Characterization of Conserved Motifs in HIV-1 Vif Required for APOBEC3G and APOBEC3F Interaction

Zhiwen He, Wenyan Zhang, Gongying Chen, Rongzhen Xu, Xiao Fang Yu

Research output: Contribution to journalArticlepeer-review

112 Scopus citations


Apolipoprotein B mRNA-editing catalytic polypeptide-like 3G (APOBEC3G, or A3G) and related cytidine deaminases such as apolipoprotein B mRNA-editing catalytic polypeptide-like 3F (APOBEC3F, or A3F) are potent inhibitors of retroviruses. Formation of infectious human immunodeficiency virus (HIV)-1 requires suppression of multiple cytidine deaminases by Vif. HIV-1 Vif suppresses various APOBEC3 proteins through a common mechanism by recruiting Cullin5, ElonginB, and ElonginC E3 ubiquitin ligase to induce target protein polyubiquitination and proteasome-mediated degradation. Domains in Vif that mediate APOBEC3 recognition have not been fully characterized. In the present study, we identified a VxIPLx4-5LxΦx2YWxL motif in HIV-1 Vif, which is required for efficient interaction between Vif and A3G, Vif-mediated A3G degradation and virion exclusion, and functional suppression of the A3G antiviral activity.
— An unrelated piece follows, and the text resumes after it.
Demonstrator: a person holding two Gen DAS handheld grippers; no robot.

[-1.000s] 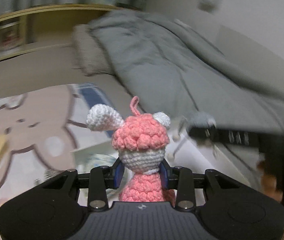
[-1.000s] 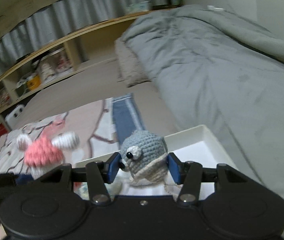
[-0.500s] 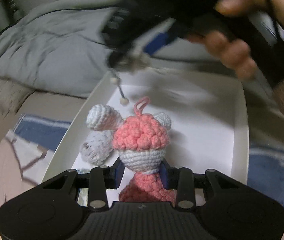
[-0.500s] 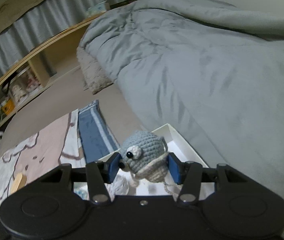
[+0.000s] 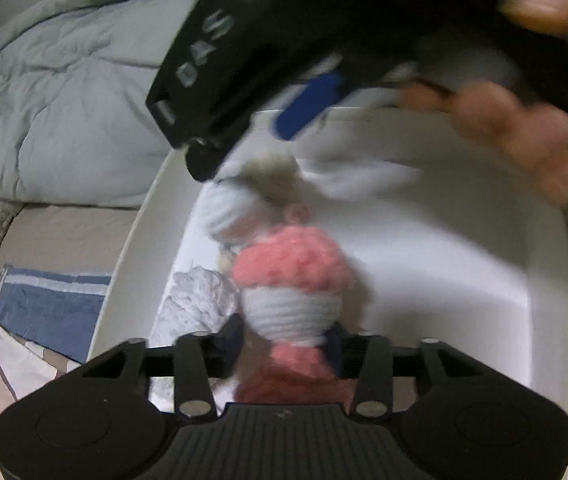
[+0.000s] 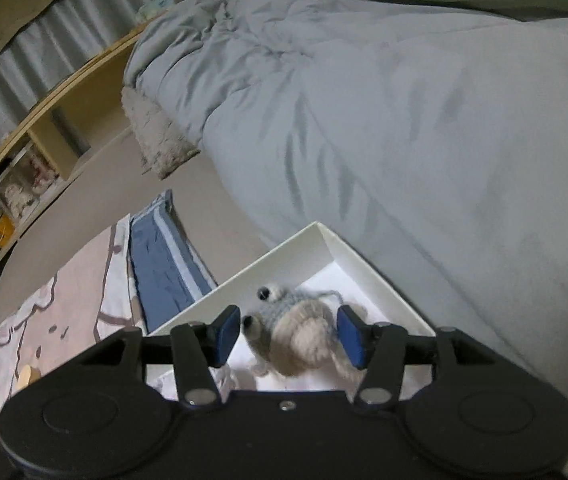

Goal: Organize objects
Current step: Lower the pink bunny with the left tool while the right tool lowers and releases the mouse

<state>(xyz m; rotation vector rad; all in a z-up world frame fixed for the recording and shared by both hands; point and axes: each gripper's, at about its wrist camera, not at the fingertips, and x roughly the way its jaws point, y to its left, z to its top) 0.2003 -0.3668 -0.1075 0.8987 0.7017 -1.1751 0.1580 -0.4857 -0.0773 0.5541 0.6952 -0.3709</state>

Amino acids 52 to 72 of HIV-1 Vif (including the VxIPLx4-5LxΦx2YWxL motif) alone could mediate interaction with A3G, and this interaction was abolished by mutations of two hydrophobic amino acids in this region. We have also observed that a Vif mutant was ineffective against A3G, yet it retained the ability to interact with Cullin5-E3 ubiquitin complex and A3G, suggesting that interaction with A3G is necessary but not sufficient to inhibit its antiviral function. Unlike the previously identified motif of HIV-1 Vif amino acids 40 to 44, which is only important for A3G suppression, the VxIPLx4-5LxΦx2YWxL motif is also required for efficient A3F interaction and suppression. On the other hand, another motif, TGERxW, of HIV-1 Vif amino acids 74 to 79 was found to be mainly important for A3F interaction and inhibition. Both the VxIPLx4-5LxΦx2YWxL and TGERxW motifs are highly conserved among HIV-1, HIV-2, and various simian immunodeficiency virus Vif proteins. Our data suggest that primate lentiviral Vif molecules recognize their autologous APOBEC3 proteins through conserved structural features that represent attractive targets for the development of novel inhibitors.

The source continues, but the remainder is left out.